EXERCISE DESCRIPTION:
Write the data below out again in full, exactly as shown.

SUPPLIED INFORMATION:
───

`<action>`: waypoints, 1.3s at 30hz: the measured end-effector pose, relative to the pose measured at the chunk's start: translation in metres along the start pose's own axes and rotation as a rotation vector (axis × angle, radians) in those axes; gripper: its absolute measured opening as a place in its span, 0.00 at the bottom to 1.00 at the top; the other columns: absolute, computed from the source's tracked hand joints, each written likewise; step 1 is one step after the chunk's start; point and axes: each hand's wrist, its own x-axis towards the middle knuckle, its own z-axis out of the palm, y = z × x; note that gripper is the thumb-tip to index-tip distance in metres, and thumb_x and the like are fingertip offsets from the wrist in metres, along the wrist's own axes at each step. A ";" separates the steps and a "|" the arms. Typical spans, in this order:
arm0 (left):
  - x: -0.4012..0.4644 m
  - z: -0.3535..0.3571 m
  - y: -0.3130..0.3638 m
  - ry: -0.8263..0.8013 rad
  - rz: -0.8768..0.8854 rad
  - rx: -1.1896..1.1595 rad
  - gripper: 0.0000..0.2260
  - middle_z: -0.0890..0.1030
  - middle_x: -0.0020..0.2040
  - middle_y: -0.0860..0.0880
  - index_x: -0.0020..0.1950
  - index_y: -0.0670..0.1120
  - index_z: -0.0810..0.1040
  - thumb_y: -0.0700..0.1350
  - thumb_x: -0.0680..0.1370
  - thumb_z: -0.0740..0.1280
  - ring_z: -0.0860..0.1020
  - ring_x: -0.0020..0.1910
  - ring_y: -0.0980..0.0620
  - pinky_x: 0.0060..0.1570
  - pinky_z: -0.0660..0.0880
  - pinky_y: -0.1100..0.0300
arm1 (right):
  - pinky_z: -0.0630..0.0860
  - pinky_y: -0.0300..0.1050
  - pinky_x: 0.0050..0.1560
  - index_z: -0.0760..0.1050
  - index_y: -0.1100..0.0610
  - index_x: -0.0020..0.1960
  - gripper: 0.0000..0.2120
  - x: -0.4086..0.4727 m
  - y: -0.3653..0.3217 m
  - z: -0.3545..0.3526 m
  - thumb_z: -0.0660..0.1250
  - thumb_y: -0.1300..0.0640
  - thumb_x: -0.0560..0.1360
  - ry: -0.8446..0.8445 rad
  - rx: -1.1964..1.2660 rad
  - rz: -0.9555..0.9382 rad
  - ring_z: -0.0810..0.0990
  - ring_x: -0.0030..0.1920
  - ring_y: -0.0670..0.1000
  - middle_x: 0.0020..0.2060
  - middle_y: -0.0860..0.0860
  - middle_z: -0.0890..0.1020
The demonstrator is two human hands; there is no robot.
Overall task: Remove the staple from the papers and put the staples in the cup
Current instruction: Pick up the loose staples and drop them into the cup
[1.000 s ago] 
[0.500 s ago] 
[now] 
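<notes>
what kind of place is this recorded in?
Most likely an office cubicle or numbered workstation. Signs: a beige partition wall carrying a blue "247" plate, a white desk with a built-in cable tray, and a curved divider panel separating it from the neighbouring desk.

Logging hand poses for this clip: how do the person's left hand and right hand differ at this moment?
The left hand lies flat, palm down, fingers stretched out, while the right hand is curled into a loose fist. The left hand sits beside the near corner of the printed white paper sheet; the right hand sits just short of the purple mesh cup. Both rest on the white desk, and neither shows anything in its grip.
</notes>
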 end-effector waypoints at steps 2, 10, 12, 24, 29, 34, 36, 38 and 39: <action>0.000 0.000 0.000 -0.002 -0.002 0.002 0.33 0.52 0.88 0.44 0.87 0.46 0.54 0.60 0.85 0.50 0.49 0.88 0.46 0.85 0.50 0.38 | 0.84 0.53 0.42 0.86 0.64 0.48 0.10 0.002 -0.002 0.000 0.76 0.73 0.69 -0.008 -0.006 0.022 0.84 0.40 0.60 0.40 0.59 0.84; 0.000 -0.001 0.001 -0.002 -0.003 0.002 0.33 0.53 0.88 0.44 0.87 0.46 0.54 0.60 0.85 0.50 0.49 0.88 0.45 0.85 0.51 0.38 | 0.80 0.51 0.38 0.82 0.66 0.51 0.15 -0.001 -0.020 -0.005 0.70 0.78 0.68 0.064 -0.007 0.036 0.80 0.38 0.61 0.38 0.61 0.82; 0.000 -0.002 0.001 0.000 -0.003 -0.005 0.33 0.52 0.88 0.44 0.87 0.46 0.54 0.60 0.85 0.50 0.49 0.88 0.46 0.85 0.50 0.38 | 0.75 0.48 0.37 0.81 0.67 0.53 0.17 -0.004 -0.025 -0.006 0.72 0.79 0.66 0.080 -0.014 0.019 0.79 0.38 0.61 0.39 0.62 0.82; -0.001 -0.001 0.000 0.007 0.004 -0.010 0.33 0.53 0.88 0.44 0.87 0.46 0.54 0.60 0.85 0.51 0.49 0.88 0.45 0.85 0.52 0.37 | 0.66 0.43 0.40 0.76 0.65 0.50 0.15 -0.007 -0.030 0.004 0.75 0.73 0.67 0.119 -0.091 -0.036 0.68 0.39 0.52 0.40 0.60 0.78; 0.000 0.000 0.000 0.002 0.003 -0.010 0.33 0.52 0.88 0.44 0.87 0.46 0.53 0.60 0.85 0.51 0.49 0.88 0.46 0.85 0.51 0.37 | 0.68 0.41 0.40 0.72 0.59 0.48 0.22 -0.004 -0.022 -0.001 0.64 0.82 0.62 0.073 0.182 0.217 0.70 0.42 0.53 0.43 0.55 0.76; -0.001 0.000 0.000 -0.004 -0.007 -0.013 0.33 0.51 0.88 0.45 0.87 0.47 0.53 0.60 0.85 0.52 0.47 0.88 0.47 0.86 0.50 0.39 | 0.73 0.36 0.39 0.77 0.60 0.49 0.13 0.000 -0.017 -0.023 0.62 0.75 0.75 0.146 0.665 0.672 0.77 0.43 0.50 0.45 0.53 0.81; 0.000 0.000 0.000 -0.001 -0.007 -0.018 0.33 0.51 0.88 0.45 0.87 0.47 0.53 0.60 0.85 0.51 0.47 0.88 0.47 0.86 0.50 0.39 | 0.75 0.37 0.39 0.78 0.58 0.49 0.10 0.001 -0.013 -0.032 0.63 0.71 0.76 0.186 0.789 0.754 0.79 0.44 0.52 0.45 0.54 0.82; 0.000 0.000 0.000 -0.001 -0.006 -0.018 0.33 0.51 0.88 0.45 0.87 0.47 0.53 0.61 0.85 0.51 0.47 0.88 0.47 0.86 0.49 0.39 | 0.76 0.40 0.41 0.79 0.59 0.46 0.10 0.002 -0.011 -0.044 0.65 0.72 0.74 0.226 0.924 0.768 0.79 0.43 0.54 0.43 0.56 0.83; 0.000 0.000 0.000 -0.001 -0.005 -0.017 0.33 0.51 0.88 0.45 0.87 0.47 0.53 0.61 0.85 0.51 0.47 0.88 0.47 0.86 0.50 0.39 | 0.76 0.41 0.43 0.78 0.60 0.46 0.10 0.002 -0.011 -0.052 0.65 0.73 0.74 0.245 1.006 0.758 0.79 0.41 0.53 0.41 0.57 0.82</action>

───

EXPECTED ANSWER:
`<action>`: waypoints, 1.3s at 30hz: the measured end-effector pose, relative to the pose measured at the chunk's start: translation in metres along the start pose's own axes and rotation as a rotation vector (axis × angle, radians) in those axes; gripper: its absolute measured opening as a place in its span, 0.00 at the bottom to 1.00 at the top; the other columns: absolute, computed from the source's tracked hand joints, each written likewise; step 1 is one step after the chunk's start; point and axes: each hand's wrist, its own x-axis towards the middle knuckle, its own z-axis out of the palm, y = z × x; note that gripper is the thumb-tip to index-tip distance in metres, and thumb_x and the like are fingertip offsets from the wrist in metres, along the wrist's own axes at each step. A ";" separates the steps and a "|" the arms. Typical spans, in this order:
arm0 (left):
  - x: -0.4012..0.4644 m
  - z: -0.3535..0.3571 m
  - y: -0.3130..0.3638 m
  - ry: -0.8263..0.8013 rad
  - rz: -0.8768..0.8854 rad
  - rx: -1.1896..1.1595 rad
  - gripper: 0.0000..0.2260
  - middle_z: -0.0890..0.1030
  - middle_x: -0.0020..0.2040
  - middle_y: -0.0860..0.0880
  - index_x: -0.0020..0.1950
  - index_y: -0.0670..0.1120
  - index_z: -0.0810..0.1040
  - thumb_y: -0.0700..0.1350
  - thumb_x: -0.0680..0.1370
  - thumb_z: -0.0740..0.1280
  - ring_z: -0.0860..0.1020
  - ring_x: -0.0020..0.1910
  - ring_y: -0.0980..0.0620
  - pinky_x: 0.0060..0.1570
  - pinky_z: -0.0660..0.0880
  - pinky_y: -0.1100..0.0300
arm1 (right):
  - pinky_z: -0.0630..0.0860
  - pinky_y: -0.0300..0.1050
  - pinky_x: 0.0050..0.1560
  - index_z: -0.0760..0.1050
  - index_y: -0.1100..0.0610
  - index_x: -0.0020..0.1960
  - gripper: 0.0000..0.2120
  - x: -0.4086..0.4727 m
  - y: -0.3653..0.3217 m
  - z: -0.3545..0.3526 m
  - thumb_z: -0.0660..0.1250
  - thumb_y: -0.1300..0.0640
  - thumb_x: -0.0560..0.1360
  - ry: -0.8446..0.8445 rad
  - rx: -1.1964..1.2660 rad
  - rz: -0.9555..0.9382 rad
  - ring_z: -0.0810..0.0990
  - ring_x: -0.0030..0.1920
  - ring_y: -0.0670..0.1000
  - middle_x: 0.0020..0.2060
  - middle_y: -0.0860..0.0860
  - middle_z: -0.0890..0.1020
The demonstrator is two human hands; there is no robot.
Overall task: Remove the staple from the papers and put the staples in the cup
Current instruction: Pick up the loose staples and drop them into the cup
[1.000 s ago] 
[0.500 s ago] 
[now] 
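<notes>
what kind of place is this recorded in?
Most likely an office cubicle or numbered workstation. Signs: a beige partition wall carrying a blue "247" plate, a white desk with a built-in cable tray, and a curved divider panel separating it from the neighbouring desk.

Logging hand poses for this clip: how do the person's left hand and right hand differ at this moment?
The left hand lies flat, palm down, fingers stretched out, while the right hand is curled into a loose fist. The left hand sits beside the near corner of the printed white paper sheet; the right hand sits just short of the purple mesh cup. Both rest on the white desk, and neither shows anything in its grip.
</notes>
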 end-effector waypoints at steps 2, 10, 12, 24, 29, 34, 36, 38 and 39: <action>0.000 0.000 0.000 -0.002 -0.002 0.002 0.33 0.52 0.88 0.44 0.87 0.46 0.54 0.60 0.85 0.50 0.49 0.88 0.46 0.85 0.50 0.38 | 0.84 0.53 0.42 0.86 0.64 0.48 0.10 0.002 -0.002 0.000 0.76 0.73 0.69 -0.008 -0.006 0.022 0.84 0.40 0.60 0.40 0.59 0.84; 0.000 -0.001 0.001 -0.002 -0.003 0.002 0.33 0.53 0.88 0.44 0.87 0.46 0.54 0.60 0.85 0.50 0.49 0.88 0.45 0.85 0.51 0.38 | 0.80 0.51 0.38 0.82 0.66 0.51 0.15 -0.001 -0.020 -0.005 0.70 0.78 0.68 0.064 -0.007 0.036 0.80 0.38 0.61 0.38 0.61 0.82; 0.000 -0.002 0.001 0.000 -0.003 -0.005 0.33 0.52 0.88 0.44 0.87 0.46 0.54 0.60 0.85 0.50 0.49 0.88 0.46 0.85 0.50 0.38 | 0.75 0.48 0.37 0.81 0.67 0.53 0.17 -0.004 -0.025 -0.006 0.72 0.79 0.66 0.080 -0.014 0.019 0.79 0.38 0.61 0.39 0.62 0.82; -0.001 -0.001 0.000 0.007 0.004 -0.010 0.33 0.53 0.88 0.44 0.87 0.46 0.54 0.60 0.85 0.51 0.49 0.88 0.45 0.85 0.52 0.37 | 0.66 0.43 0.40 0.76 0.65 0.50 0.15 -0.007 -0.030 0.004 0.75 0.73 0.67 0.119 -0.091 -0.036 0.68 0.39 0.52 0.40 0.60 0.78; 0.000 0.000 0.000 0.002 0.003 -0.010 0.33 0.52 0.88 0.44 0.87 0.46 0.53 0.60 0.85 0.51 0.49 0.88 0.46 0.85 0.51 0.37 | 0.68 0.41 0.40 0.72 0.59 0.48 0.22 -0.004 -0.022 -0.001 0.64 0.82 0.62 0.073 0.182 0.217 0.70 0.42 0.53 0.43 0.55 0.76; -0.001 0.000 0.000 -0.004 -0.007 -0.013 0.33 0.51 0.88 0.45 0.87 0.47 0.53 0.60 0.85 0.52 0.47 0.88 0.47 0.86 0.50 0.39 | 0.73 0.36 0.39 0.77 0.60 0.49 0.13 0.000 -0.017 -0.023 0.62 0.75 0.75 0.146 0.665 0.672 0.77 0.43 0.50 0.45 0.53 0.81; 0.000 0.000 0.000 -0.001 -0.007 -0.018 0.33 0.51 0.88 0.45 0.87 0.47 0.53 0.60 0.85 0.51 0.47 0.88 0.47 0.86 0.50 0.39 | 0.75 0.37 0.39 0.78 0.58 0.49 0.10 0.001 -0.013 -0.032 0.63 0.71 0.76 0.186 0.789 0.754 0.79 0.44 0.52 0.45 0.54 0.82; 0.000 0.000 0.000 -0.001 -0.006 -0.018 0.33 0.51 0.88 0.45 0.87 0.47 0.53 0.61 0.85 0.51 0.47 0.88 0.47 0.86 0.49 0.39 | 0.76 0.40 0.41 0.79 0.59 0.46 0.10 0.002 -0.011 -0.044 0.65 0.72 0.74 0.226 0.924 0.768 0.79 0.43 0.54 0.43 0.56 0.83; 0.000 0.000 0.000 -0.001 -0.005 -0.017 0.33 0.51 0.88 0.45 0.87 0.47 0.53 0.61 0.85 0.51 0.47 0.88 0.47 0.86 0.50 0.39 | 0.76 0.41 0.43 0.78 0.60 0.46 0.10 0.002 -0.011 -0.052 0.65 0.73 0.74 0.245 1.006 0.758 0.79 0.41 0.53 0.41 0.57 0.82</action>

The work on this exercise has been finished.